• [Task description]
Among the lines below, copy exactly those from the one with "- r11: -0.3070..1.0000" through the one with "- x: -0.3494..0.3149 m", counting both ends.

Record set START

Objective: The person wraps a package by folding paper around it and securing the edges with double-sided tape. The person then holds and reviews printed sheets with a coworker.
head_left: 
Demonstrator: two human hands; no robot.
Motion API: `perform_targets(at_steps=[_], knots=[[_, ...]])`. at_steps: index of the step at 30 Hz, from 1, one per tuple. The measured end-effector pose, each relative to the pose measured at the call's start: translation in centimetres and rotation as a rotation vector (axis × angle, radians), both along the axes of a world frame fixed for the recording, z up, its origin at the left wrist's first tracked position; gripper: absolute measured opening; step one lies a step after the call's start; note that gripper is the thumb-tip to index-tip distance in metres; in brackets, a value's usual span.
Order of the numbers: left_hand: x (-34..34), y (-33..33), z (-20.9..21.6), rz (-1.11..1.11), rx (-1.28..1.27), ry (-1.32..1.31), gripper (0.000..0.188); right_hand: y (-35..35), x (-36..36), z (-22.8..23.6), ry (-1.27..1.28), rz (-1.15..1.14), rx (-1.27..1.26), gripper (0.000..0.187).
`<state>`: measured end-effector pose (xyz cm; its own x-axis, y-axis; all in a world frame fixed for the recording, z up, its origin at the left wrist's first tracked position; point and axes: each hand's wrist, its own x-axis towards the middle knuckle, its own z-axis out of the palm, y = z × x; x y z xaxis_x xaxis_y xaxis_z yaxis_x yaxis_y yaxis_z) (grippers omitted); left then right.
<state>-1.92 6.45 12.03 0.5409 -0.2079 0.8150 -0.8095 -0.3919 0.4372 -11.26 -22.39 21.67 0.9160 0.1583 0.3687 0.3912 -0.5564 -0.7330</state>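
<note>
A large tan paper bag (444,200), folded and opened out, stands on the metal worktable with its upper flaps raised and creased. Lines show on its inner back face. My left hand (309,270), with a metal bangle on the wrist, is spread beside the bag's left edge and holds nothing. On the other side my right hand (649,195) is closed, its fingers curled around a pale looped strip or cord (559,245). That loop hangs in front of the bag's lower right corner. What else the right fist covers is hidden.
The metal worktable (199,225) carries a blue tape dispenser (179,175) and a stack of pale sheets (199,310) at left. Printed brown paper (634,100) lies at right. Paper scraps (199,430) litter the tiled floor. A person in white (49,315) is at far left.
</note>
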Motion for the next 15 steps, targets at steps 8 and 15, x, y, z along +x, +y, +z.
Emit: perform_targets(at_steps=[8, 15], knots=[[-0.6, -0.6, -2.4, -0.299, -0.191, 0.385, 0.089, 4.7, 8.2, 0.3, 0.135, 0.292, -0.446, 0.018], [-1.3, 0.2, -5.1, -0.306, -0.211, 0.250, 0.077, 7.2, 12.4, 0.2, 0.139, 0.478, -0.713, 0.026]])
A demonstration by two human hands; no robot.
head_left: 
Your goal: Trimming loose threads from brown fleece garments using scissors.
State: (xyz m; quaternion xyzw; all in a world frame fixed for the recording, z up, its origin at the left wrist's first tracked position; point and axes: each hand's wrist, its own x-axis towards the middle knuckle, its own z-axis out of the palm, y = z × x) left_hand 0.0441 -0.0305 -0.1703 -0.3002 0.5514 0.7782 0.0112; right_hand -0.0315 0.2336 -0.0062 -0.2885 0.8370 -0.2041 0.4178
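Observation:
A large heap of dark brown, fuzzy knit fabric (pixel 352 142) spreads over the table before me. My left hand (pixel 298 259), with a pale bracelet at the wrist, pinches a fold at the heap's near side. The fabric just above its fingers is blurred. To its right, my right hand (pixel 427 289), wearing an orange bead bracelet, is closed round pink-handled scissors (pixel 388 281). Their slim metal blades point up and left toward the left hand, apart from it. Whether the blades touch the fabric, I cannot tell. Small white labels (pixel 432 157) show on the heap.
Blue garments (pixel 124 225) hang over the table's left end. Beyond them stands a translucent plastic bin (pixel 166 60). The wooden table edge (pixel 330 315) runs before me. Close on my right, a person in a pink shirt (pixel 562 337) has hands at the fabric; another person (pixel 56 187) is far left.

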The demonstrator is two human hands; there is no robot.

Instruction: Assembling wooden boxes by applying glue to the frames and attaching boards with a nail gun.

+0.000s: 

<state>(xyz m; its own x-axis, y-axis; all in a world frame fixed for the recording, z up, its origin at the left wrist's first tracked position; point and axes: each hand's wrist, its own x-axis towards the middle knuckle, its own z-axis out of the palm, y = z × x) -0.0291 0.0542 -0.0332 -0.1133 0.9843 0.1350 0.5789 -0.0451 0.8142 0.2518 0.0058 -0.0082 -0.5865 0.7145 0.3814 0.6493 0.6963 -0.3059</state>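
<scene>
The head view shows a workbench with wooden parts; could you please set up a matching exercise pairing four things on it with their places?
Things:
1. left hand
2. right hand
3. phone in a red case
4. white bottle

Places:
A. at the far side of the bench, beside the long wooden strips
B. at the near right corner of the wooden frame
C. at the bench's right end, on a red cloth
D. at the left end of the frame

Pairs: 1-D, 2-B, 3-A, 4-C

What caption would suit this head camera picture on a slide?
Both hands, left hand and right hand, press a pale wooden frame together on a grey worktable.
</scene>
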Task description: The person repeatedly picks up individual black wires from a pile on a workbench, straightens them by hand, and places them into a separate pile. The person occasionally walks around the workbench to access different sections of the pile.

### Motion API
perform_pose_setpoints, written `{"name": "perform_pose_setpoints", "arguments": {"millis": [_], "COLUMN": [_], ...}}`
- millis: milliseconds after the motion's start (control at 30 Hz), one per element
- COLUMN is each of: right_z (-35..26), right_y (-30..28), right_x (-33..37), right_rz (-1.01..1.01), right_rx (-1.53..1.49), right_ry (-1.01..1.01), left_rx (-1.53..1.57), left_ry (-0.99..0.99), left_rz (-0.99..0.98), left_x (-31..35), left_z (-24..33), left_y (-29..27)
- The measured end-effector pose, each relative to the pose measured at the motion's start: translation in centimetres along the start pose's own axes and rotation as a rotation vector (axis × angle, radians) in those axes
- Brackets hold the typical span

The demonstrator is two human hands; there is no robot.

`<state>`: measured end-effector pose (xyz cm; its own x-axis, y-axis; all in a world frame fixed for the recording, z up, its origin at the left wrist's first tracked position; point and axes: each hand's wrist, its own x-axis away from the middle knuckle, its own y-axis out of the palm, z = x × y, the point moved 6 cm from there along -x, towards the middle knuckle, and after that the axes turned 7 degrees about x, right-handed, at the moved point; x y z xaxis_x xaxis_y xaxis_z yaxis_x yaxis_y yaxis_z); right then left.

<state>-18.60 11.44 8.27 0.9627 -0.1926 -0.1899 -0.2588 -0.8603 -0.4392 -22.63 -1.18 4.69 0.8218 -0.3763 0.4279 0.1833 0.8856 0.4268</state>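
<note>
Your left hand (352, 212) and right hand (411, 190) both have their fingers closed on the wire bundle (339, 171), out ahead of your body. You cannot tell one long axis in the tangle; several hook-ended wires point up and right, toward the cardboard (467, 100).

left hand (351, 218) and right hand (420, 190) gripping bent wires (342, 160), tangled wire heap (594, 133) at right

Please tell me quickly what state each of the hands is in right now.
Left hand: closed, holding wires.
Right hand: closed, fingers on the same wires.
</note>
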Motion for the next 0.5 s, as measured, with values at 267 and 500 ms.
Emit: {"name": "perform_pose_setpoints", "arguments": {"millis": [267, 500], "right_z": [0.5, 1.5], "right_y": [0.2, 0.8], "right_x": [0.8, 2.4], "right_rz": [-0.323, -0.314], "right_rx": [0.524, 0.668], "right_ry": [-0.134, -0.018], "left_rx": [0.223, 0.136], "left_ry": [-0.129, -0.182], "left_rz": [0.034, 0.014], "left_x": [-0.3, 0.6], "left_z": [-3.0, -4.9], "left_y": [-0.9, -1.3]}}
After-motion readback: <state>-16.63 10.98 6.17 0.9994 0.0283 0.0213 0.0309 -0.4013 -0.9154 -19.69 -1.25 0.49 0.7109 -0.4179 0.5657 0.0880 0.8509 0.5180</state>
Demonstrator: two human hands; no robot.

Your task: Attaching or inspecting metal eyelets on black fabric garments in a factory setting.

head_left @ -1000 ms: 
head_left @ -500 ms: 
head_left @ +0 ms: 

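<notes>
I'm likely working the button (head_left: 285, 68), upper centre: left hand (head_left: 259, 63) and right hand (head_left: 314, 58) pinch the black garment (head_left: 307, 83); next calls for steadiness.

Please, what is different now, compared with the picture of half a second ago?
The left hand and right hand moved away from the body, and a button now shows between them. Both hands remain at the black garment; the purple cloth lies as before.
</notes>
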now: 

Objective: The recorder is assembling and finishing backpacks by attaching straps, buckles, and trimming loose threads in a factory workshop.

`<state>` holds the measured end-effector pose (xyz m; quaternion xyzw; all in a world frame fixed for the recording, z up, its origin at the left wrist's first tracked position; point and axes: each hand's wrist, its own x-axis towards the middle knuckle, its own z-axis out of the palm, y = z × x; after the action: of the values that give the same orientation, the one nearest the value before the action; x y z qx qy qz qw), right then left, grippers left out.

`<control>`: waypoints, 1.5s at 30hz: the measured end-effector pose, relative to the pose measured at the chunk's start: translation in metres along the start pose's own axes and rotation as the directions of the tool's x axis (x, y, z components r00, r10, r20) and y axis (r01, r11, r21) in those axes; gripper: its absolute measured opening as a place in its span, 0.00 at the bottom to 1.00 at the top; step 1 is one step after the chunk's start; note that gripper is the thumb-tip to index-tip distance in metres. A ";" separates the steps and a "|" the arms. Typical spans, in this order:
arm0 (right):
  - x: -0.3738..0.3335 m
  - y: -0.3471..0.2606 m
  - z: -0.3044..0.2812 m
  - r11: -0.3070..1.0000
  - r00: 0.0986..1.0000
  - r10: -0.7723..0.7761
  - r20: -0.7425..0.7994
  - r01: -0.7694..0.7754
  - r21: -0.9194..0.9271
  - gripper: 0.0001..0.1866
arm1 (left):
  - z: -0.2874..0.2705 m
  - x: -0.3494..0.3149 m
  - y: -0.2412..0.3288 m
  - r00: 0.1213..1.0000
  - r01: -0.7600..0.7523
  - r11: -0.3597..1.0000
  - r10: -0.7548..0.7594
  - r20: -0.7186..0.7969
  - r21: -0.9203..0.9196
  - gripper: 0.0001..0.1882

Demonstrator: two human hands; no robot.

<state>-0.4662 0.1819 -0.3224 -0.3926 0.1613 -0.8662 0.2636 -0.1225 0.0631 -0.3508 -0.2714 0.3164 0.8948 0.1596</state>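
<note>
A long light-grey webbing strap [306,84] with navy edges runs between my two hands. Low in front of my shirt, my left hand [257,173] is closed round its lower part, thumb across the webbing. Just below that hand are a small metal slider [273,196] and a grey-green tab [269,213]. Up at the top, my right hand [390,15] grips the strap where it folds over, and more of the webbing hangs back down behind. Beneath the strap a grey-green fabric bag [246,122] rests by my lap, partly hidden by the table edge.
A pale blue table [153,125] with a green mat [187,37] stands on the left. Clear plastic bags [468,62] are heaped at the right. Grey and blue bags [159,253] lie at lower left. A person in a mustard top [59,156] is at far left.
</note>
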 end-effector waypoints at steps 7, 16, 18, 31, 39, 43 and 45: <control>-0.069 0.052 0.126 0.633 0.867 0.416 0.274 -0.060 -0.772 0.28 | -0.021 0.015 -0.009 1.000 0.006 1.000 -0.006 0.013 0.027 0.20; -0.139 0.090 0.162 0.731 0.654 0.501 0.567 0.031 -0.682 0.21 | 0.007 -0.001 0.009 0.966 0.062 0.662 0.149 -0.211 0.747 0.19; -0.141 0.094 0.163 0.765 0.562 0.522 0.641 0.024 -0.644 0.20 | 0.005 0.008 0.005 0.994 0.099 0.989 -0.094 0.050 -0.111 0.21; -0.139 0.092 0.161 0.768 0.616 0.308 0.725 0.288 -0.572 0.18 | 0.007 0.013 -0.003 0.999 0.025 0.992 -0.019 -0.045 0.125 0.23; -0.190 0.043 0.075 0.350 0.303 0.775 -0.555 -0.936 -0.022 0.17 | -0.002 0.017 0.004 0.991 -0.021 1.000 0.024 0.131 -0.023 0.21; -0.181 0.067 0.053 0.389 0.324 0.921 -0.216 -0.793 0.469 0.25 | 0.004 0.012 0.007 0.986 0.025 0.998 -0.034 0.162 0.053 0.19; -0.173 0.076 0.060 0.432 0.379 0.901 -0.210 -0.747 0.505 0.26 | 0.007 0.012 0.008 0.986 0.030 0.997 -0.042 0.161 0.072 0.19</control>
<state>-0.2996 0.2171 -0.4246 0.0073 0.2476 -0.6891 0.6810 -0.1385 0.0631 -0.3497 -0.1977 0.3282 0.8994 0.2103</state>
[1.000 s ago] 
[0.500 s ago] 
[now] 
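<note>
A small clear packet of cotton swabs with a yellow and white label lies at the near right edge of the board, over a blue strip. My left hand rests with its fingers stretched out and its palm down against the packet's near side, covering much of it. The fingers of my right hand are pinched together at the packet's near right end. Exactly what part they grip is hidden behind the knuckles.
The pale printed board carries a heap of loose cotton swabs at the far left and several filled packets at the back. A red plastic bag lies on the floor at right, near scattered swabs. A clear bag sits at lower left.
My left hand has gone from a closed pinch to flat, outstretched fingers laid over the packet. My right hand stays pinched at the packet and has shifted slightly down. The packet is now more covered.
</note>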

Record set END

• [Output for this task]
  - r11: -0.3070..1.0000
  - r00: 0.0986..1.0000
  - r10: -0.7723..0.7761
  - r20: -0.7425..0.7994
  - r01: -0.7694..0.7754
  - r21: -0.9194..0.9271
  - gripper: 0.0001..0.1866
arm1 (left):
  - z: -0.2874..0.2705 m
  - x: -0.3494..0.3149 m

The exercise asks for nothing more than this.